• ACTIVITY: The lines wanted run from the first one below through the one with "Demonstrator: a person". Return them exactly.

:: PROVIDED DATA ::

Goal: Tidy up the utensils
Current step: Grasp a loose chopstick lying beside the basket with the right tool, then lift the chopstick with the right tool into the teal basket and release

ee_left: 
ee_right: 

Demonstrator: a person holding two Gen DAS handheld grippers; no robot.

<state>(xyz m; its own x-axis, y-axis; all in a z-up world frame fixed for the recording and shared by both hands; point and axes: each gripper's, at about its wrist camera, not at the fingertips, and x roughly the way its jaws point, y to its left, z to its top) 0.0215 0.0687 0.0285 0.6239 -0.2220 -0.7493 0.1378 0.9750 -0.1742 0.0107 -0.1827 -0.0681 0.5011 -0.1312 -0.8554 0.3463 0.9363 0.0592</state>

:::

• TASK RESULT:
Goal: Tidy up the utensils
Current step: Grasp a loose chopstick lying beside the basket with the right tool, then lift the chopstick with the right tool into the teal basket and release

ee_left: 
ee_right: 

Demonstrator: a person holding two Gen DAS handheld grippers; no robot.

That completes the answer, and no more is expected.